| EXERCISE BRIEF |
Give again, word for word, every line in the entries below from the line with "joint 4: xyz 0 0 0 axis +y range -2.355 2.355" up to and including the line with "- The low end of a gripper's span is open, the", and no other line.

| DATA SUPPLIED |
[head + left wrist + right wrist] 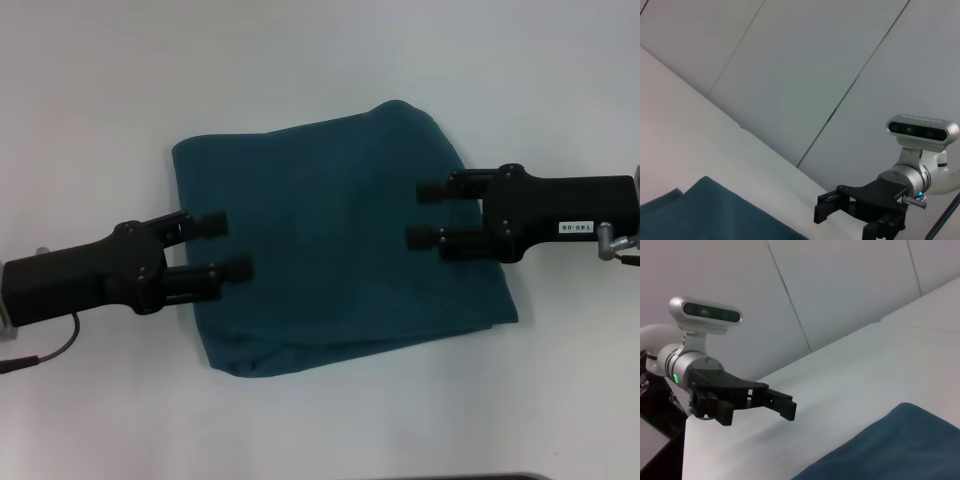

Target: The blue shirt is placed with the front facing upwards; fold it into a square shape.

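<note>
One blue shirt [340, 240] lies mid-tabletop [90, 90], a soft, matte teal cotton bundle folded into a rough, slightly skewed square, plain cloth up, edges rounded and puffy. Two claws over it: my left claw [228, 247] hovers at its left edge, fingers spread, gripping nothing; my right claw [427, 215] sits above its right half, likewise spread and empty. Both are black, blocky, hard-edged.

Matt cloth blue shirt [340, 230] on smooth white table [90, 100]; pincers matt black.
</note>
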Controlling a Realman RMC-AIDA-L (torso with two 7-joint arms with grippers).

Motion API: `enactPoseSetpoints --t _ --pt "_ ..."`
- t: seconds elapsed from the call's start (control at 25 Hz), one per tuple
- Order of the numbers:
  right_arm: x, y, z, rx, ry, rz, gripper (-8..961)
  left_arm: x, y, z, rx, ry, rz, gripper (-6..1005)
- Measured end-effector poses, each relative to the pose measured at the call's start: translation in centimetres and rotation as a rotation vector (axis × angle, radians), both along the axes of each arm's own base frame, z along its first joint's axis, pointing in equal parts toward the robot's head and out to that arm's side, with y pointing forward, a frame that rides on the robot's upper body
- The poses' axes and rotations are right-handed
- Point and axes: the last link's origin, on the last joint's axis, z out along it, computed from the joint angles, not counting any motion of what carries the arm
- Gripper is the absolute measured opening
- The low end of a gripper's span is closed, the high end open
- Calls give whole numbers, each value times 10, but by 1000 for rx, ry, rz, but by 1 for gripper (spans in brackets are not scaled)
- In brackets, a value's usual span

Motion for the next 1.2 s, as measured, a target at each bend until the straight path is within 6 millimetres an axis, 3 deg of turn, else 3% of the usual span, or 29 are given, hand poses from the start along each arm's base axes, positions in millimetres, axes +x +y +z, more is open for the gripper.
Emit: enactPoseSetpoints --t 0.68,1.2 --pt "-14 8 -6 -29 -16 50 753 2 12 -5 22 52 -14 904" --pt "-9 6 -4 -21 -12 31 748 5 16 -8 25 56 -13 904"
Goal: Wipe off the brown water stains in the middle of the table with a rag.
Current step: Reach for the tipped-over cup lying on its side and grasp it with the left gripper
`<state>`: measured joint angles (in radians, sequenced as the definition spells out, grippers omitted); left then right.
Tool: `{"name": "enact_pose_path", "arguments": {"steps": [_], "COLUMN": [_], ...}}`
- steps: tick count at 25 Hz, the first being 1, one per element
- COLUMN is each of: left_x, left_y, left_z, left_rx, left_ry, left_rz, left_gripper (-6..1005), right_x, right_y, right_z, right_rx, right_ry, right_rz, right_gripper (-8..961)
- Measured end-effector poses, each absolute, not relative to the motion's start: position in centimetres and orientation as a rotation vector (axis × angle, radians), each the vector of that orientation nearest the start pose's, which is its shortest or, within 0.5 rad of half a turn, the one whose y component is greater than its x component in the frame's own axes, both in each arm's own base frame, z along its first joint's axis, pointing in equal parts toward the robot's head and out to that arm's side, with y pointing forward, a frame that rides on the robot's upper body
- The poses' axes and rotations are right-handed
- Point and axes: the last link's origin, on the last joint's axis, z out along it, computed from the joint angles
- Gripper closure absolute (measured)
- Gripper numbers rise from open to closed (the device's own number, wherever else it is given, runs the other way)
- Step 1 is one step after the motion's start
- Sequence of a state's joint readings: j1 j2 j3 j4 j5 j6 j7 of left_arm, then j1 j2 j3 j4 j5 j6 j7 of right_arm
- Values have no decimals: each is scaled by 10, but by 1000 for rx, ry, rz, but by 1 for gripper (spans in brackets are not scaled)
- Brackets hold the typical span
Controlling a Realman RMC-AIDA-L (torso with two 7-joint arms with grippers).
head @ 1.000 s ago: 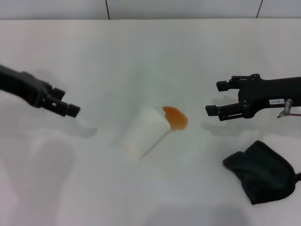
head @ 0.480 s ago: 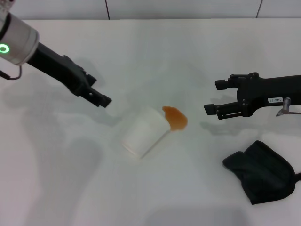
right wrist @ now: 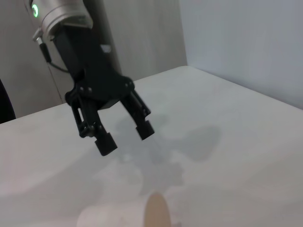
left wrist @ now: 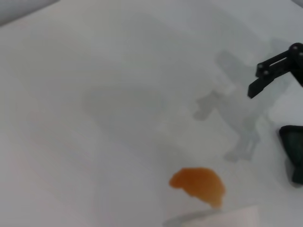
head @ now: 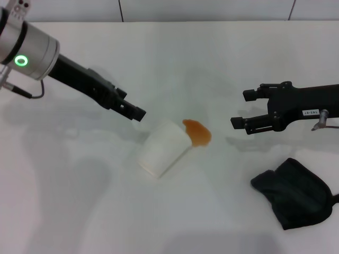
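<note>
1. The brown water stains [head: 197,132] amount to one small orange-brown blotch, an irregular oval, lying near the middle of the table [head: 175,63]. The left wrist view shows it too [left wrist: 198,185], glossy and translucent against the white top.
2. A white cup [head: 162,147] lies tipped on its side right against the blotch, its open mouth at the stain's edge. From the right wrist view its pale tan inside [right wrist: 156,211] is visible.
3. The rag [head: 294,192] is a black, lumpy heap of cloth sitting on the table toward the near right, well apart from the stain. Nothing is touching it.
4. The right gripper [head: 243,109] hangs above the table to the right of the stain and beyond the rag, its fingers spread and holding nothing. It also appears far off in the left wrist view [left wrist: 261,80].
5. The left gripper [head: 136,112] reaches in from the far left on a silver and black arm with a green light, its tip just beyond the cup. The right wrist view shows it [right wrist: 126,136] with both fingers apart and nothing between them.
</note>
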<state>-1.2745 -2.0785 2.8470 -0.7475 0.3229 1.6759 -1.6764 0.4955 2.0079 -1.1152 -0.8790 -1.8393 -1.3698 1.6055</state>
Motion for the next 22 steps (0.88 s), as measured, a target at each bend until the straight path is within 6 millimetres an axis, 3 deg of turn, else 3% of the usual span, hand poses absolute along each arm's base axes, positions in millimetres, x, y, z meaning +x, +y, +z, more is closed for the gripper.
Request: {"name": "enact_pose_path", "arguments": {"steps": [8, 22], "left_x": [-193, -190], "left_y": [397, 391], "left_z": [17, -14], "left_rx": [-2850, -2932], "left_ry": [-1071, -1080], "left_rz": [82, 41], "left_gripper": [125, 129], "right_x": [229, 231], "right_y": [360, 359], "right_z": [9, 9], "right_rx": [-2775, -2770], "right_ry": [511, 517], "right_rz": [453, 447], "right_gripper": [79, 79]}}
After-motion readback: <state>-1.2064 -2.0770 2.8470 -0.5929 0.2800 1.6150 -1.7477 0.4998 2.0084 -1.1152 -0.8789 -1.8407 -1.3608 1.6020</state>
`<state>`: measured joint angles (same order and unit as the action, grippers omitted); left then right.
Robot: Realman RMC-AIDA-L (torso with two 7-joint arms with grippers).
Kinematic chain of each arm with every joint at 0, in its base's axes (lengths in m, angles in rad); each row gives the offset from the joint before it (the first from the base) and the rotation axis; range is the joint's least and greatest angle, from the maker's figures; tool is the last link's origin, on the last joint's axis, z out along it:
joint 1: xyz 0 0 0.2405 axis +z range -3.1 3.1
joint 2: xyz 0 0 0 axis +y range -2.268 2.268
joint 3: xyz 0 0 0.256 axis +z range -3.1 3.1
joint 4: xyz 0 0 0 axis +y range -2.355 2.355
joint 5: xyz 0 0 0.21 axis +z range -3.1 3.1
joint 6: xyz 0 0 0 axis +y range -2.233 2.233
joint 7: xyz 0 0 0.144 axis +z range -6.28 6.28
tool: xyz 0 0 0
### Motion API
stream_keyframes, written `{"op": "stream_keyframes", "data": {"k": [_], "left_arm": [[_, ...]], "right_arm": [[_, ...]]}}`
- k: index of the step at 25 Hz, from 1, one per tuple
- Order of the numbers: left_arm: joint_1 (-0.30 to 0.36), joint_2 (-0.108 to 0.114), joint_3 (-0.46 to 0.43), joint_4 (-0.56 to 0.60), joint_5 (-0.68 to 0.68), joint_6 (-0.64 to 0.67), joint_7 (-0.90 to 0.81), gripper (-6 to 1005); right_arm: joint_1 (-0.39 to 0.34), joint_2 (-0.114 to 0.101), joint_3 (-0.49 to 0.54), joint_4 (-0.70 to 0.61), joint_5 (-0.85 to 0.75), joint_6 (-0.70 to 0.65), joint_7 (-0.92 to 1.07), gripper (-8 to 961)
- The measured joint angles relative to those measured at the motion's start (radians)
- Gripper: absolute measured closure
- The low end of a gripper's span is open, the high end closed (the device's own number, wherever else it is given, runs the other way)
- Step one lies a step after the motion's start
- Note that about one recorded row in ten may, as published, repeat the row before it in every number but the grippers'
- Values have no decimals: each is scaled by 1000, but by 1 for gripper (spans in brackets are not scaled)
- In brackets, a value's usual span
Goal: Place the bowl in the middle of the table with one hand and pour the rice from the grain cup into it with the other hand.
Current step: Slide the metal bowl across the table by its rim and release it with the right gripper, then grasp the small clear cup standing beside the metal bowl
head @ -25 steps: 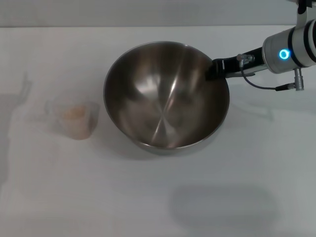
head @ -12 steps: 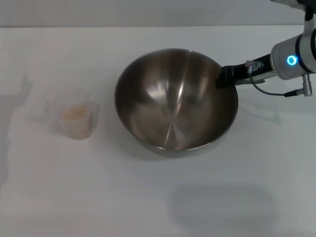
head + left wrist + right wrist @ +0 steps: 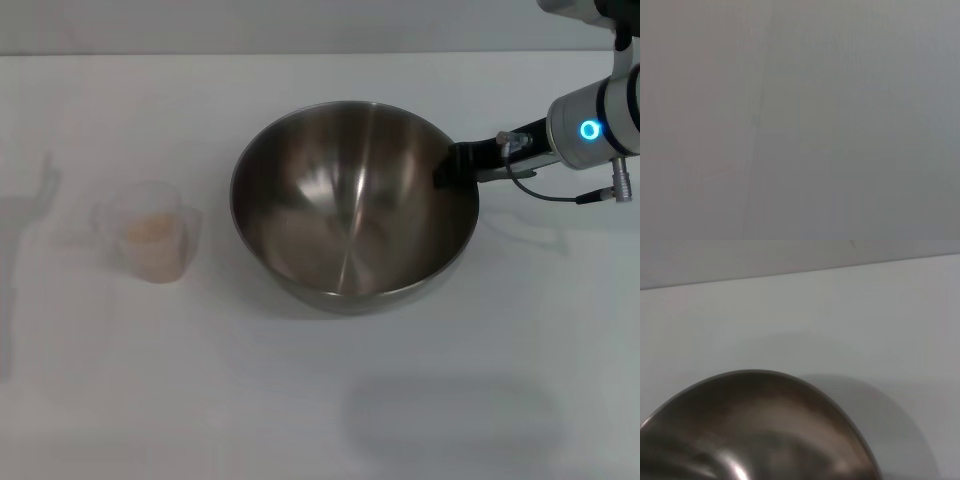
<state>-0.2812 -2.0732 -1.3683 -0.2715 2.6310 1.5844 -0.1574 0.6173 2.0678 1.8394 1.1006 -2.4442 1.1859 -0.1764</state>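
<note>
The bowl (image 3: 340, 215), a large shiny steel mixing bowl, sits near the middle of the white table (image 3: 320, 400). My right gripper (image 3: 447, 166) comes in from the right and is shut on the bowl's right rim. The bowl's rim and inner wall fill the lower part of the right wrist view (image 3: 755, 430). The grain cup (image 3: 150, 243), small and clear, stands upright on the table to the left of the bowl, apart from it. The rice (image 3: 150, 228) shows as a pale heap inside the cup. My left gripper is out of view; the left wrist view shows only a plain grey surface.
The right arm's wrist with a blue light ring (image 3: 590, 130) and a looping cable (image 3: 545, 185) hang over the table's right side. The table's far edge (image 3: 300, 53) runs along the top of the head view.
The bowl and my right gripper have shifted to the right together, most of it in the first half second. The grain cup has not moved.
</note>
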Motion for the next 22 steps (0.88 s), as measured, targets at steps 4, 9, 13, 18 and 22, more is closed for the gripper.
{"op": "stream_keyframes", "data": {"k": [4, 9, 13, 18, 22], "left_arm": [[2, -1, 0, 0, 0, 8, -10, 154], [2, 0, 0, 0, 1, 8, -23, 154], [3, 1, 0, 0, 1, 9, -23, 154], [4, 1, 0, 2, -2, 10, -24, 153], [7, 1, 0, 1, -3, 10, -24, 153]], "right_arm": [[-1, 0, 3, 9, -1, 9, 0, 846], [-15, 0, 3, 56, -1, 33, -4, 770], [-64, 1, 3, 197, -14, 80, 13, 648], [-122, 4, 23, 350, -62, 127, 38, 649], [-169, 5, 43, 463, -83, 135, 37, 615]]}}
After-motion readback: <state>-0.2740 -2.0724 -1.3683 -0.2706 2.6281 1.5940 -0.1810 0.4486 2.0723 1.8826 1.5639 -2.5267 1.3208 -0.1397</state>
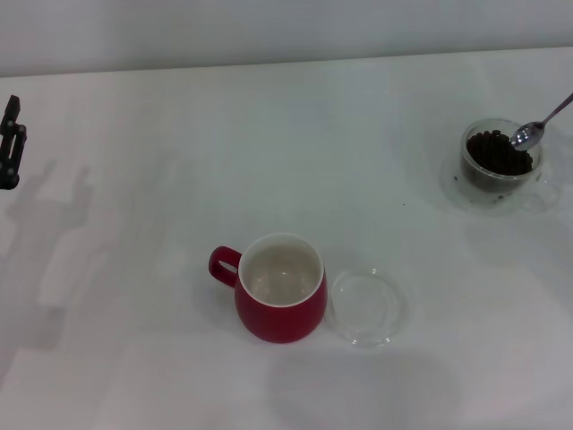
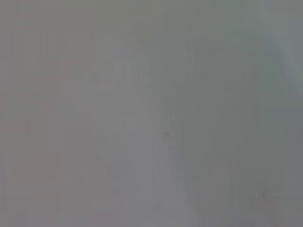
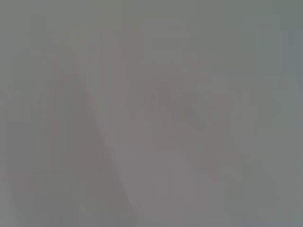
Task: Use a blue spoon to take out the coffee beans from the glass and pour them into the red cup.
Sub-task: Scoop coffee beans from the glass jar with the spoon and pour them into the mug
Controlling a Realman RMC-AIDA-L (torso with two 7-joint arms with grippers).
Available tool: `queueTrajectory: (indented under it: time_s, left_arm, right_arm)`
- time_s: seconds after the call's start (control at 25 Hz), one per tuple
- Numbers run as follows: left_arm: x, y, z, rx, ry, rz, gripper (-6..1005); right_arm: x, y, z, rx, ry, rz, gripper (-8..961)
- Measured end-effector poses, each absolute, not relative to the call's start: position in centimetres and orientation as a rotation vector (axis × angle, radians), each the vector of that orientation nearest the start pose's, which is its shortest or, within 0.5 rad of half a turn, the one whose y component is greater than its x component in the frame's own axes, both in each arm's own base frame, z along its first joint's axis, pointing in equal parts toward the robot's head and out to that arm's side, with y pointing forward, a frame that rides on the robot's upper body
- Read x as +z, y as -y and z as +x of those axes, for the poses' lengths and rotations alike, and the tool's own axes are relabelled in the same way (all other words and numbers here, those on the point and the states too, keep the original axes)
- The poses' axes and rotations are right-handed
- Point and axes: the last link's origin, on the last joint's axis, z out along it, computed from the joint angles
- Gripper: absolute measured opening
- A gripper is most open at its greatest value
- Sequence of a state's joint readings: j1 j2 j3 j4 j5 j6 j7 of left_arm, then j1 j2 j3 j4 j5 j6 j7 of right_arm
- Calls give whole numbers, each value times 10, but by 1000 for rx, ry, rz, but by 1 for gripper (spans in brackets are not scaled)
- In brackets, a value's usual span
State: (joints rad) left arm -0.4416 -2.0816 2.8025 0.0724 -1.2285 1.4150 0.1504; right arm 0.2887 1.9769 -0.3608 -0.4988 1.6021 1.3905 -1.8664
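Head view, left to right: left gripper sits at the far left edge of the table, only a dark bit of it in frame, well apart from everything else; can't tell if its claw is spread or pressed together. It casts soft shadows on the table beside and below it. Near the middle, toward the near edge, the red cup stands upright, loop handle pointing to the robot's left, cream inside, no beans visible in it. Just beside the cup on its right lies a flat clear glass saucer, touching or nearly touching the cup wall; can't tell which. Far right, toward the back, the glass stands upright on the table, well apart from the cup and saucer. The coffee beans fill it as a dark pile. The blue spoon rests with its metal bowl at the glass rim on the beans, stem tilted up and away toward the right edge of frame; the handle end runs out of view, so its colour isn't visible here. Right gripper isn't in the head view, nothing is seen gripping the spoon. Both wrist views show only a blank grey blur, nothing usable.
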Motion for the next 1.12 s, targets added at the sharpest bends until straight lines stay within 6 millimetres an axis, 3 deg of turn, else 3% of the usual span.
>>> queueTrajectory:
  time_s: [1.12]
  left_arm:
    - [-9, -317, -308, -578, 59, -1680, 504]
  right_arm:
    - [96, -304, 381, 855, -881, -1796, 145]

| RESULT FOR THIS TASK |
joint 4: xyz 0 0 0 axis +y range -2.355 2.355
joint 5: xyz 0 0 0.21 axis +z range -3.1 3.1
joint 6: xyz 0 0 0 axis +y range -2.233 2.233
joint 7: xyz 0 0 0.144 axis +z range -6.28 6.28
tool: xyz 0 0 0
### Motion API
stream_keyframes, written `{"op": "stream_keyframes", "data": {"k": [_], "left_arm": [[_, ...]], "right_arm": [[_, ...]]}}`
- k: index of the step at 25 Hz, from 1, one per tuple
- Order of the numbers: left_arm: joint_1 (-0.30 to 0.36), joint_2 (-0.108 to 0.114), joint_3 (-0.46 to 0.43), joint_4 (-0.56 to 0.60), joint_5 (-0.68 to 0.68), joint_6 (-0.64 to 0.67), joint_7 (-0.90 to 0.81), gripper (-6 to 1005); right_arm: joint_1 (-0.39 to 0.34), joint_2 (-0.114 to 0.101), joint_3 (-0.49 to 0.54), joint_4 (-0.70 to 0.61), joint_5 (-0.85 to 0.75), joint_6 (-0.70 to 0.65), joint_7 (-0.92 to 1.07), gripper (-8 to 961)
- The measured joint angles relative to those measured at the motion's start (radians)
- Gripper: absolute measured closure
- The low end of a gripper's span is open, the high end closed (the device's own number, wherever else it is given, runs the other way)

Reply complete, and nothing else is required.